Task brief:
The reply must consist of the lines from the first line of the records through the line containing "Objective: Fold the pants", copied exactly, with every picture omitted.

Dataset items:
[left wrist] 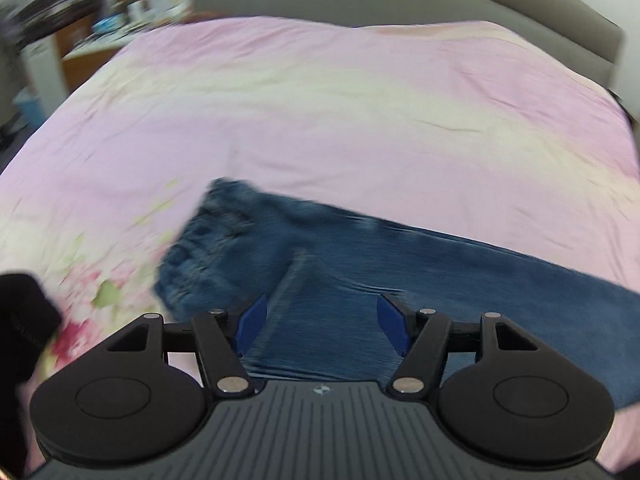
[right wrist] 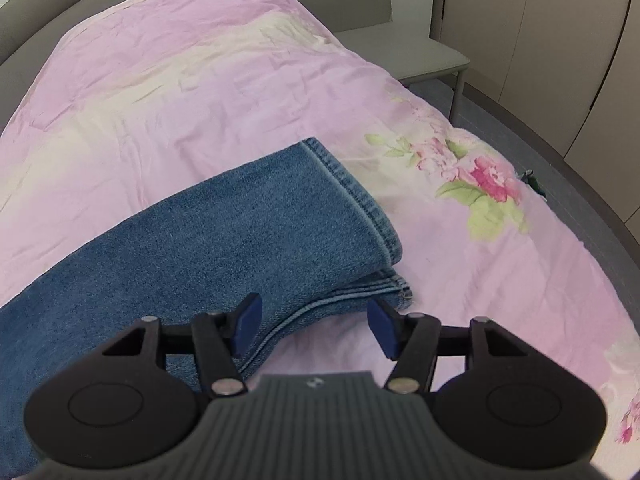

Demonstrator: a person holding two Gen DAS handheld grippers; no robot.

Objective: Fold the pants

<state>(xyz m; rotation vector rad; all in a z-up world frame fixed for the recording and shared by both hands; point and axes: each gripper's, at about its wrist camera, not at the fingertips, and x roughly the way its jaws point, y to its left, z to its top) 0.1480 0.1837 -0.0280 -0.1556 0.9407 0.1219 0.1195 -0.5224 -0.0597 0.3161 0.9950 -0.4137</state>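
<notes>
Blue denim pants (right wrist: 208, 236) lie on the bed (right wrist: 168, 92), folded lengthwise, long axis running nine to three. My left tongs (left wrist: 322, 326) hang wide and empty above the waistband end; my right tongs (right wrist: 314, 326), wide too, straddle the hem edge at twelve.

There was one pair of jeans (right wrist: 224, 232), with two stacked leg hems at its right end. One bed (left wrist: 320, 120) carried it under one pink flowered cover. Two grippers were in view, the left gripper (left wrist: 322, 326) and the right gripper (right wrist: 316, 326), each with two blue pads. One grey chair (right wrist: 400, 32) stood far right.
</notes>
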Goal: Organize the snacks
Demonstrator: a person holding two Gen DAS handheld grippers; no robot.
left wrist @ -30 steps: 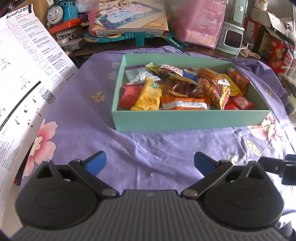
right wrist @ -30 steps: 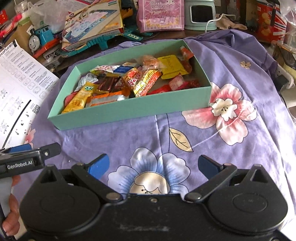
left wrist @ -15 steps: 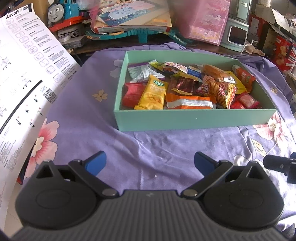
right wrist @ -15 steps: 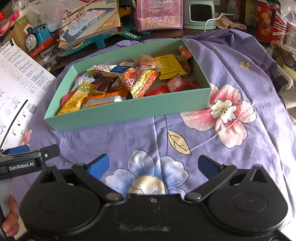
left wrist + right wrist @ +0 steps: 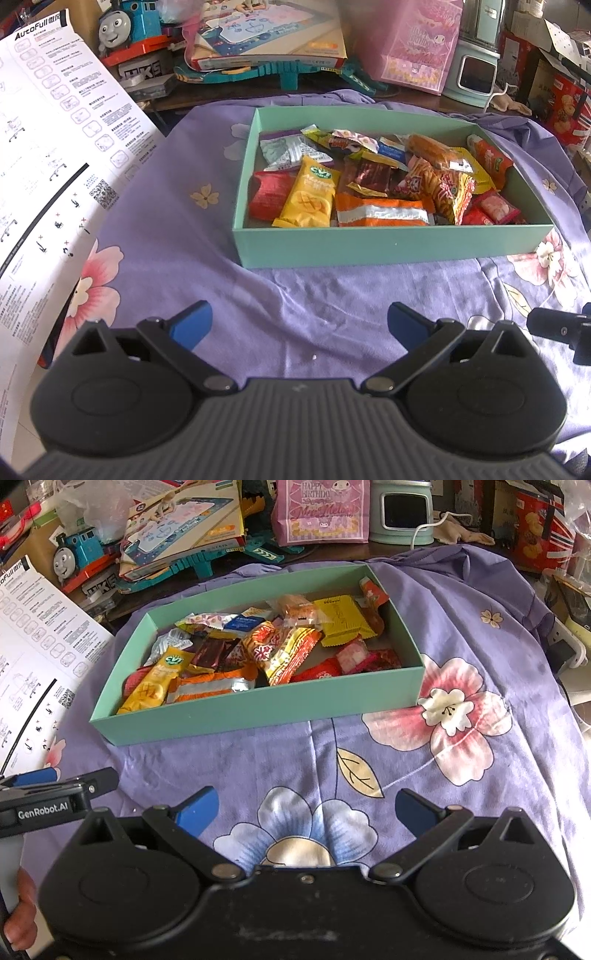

Result of the exercise:
[left wrist] 
[right wrist] 

Demonstrator: a person holding two Gen DAS handheld grippers; no robot.

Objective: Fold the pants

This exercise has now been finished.